主食はタピオカか、椰子の実の裏の白い果肉の部分、雨期には豆やトウモロコシを栽培して生計をたてています。また小学校へ行く就学率も20%との事です。
その現状を知り、過日ポリタンクを60ケ購入し、村を従業員と共に水を配りに回ってきました。最初村人は戸惑った様子でしたが、私たちが水を持ってきた事を伝えると大変喜んでいただき、笑顔で椰子の実を取ってまた自分たちの主食の蒸かしたタピオカをもってきて食べて下さいと笑顔で差し出してくれました。
その時私は、もし自分が極貧のこのような状態であれば、果たしてこの村人のような笑顔と行動ができるだろうかと自問自答しました。
私は心の豊かさでははるかに彼らに劣っている事が自覚できました。
小生はどんな水で蒸してあるのかと疑問を持ちつつも、その心を無にしないためにも、一ついただきました。さつまいもの様で大変おいしい。もう一つと手がでます。
 その後これ一回で止めては意味が無い、何度も何度も道なき道をジープで水の入ったポリバケツを積んでは運びました、時には足に出来物ができ、痛くて歩けない老人に出会い、見ると何の手当もなしで何カ所が皮膚がむくれ、膿が中にたまっています、急いでホテルから救急箱を取り寄せ手当をしました。 包帯等ははじめて見るような目つきでした。

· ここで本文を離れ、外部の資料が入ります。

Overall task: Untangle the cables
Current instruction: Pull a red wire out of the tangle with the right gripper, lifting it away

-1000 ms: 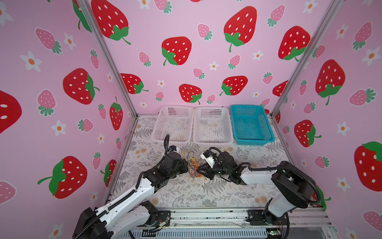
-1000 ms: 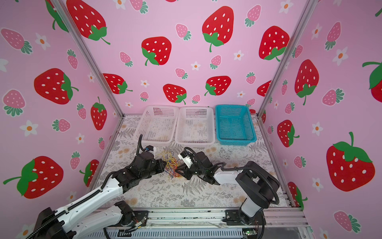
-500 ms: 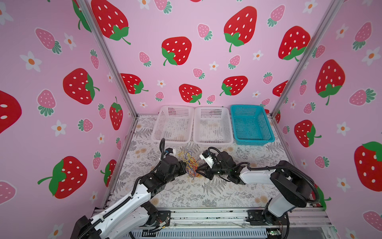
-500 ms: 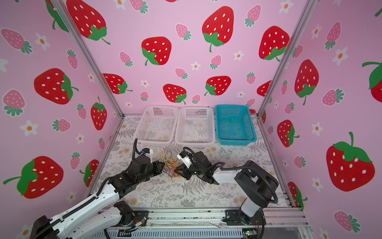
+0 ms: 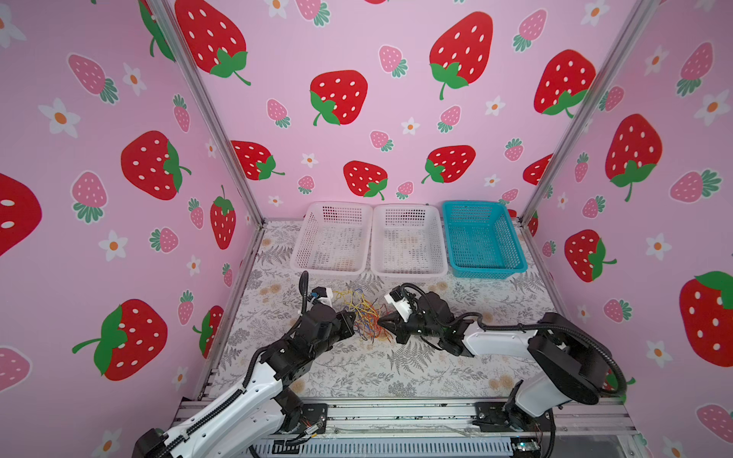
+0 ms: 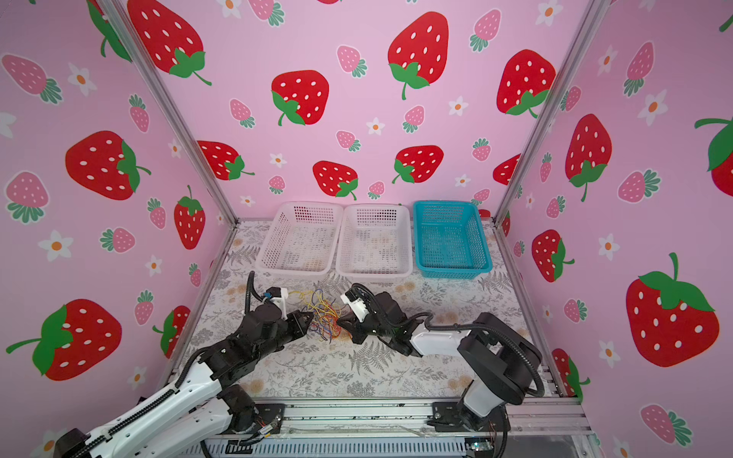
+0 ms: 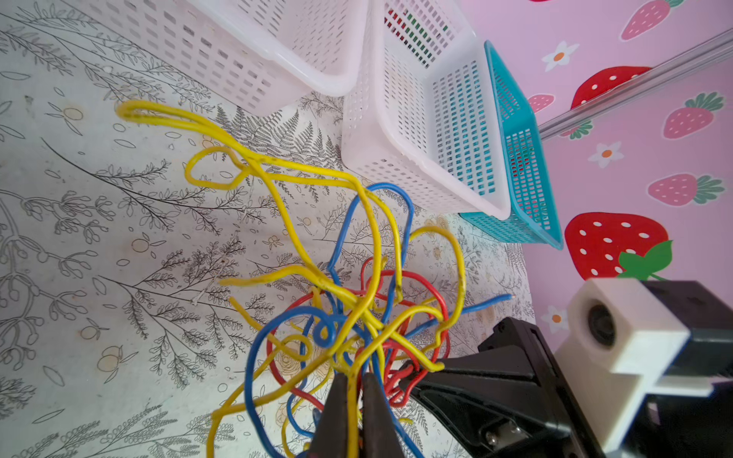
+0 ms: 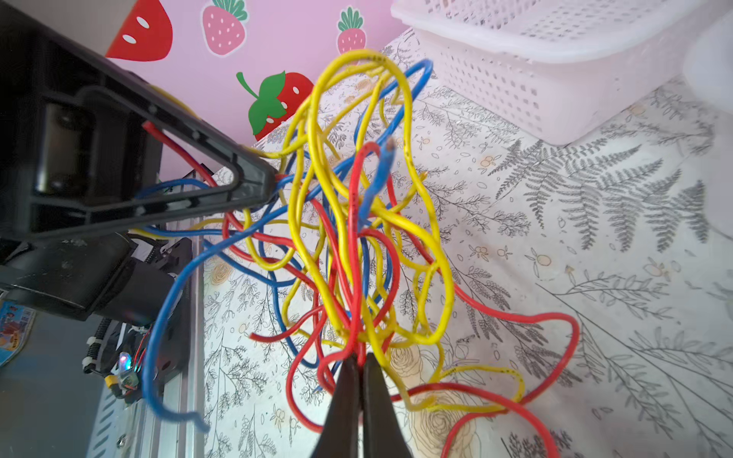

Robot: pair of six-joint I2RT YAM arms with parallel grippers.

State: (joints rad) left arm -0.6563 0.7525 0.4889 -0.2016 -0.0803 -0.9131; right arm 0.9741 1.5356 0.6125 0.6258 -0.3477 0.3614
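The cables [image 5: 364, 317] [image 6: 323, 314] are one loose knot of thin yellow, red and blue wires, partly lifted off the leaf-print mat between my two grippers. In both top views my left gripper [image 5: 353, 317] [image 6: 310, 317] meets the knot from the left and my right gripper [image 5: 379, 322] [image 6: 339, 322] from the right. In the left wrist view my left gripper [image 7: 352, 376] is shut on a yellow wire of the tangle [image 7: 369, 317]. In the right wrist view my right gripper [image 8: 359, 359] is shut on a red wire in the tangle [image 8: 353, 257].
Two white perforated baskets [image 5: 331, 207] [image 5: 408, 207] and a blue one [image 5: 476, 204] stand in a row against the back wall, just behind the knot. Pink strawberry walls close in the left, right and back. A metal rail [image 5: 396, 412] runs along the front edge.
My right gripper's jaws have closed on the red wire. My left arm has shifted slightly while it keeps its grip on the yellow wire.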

約一週間後傷はどうですかと聞くと、「お陰でこの通り良くなったと見せてくれました。オロナイン軟膏が大変役に立ちました。
 弊社トパティの従業員にも現実を知ってもらおうと、一緒に水運びを交代で続けています。最近では村人が自分の家のバケツをもって待っていてくれるようになりました。 バリのトパティの従業員でさえ、同じバリに住んでいながら、この様な村が有った事は知らなかったと「もしよければ、わずかですが自分も協力したい」と、多くの従業員が申し出てくれました。中には現実を知り目頭を熱くしている従業員もいました。社員のみんなにも私にも貴重な体験でした。

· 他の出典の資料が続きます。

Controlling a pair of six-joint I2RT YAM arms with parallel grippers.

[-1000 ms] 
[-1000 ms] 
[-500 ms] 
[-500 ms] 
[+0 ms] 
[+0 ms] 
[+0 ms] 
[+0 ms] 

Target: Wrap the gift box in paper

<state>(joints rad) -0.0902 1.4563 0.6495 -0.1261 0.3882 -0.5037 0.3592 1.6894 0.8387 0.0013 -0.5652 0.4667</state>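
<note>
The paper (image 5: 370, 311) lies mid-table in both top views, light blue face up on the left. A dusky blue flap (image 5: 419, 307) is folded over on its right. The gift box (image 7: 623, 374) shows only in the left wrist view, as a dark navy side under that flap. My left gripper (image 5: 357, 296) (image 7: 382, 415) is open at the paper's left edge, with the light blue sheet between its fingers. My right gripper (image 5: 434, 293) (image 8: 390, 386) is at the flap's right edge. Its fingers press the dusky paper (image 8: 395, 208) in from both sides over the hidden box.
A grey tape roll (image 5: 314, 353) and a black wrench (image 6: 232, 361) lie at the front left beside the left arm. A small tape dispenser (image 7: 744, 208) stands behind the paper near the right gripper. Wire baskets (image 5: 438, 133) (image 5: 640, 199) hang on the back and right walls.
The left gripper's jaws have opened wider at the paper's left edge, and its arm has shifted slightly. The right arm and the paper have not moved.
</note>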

日頃何のけなしに使っている水が如何に貴重なものか、水が無ければ我々の生活はどうなるか? いくら頭で理解していても、現実にそんな生活を目の当たりにしなければ本当には理解できません。
当分はホテルの水をポリタンクで配る予定です。その代わりに何とかせめて子供達を小学校に通わせてもらうよう親にお願いして歩いております。
将来はお客様にも現実を見ていただき、すそ野にできれば井戸を掘り年中水が有るようになれば、土地もだんだんと肥え、少なくとも極貧からは抜け出せます。
それが私共の使命だと感じています。
スクーバダイビング、また星降る夜空、神々しい朝日をいつか見ていただきたいと思います。
勝手な事を書きつづり大変恐縮ですが、たとえ皮膚の色が違おうが、言葉や習慣が違おうが、人間の根元はやはり同じです。ただ悩みの次元は違います、ここには夫婦の喧嘩や家族の争い等は皆無です、みんなが助け合って生きています。
少しなりともお役に立てるよう異国ではありますが、精進を続けたいと思っています。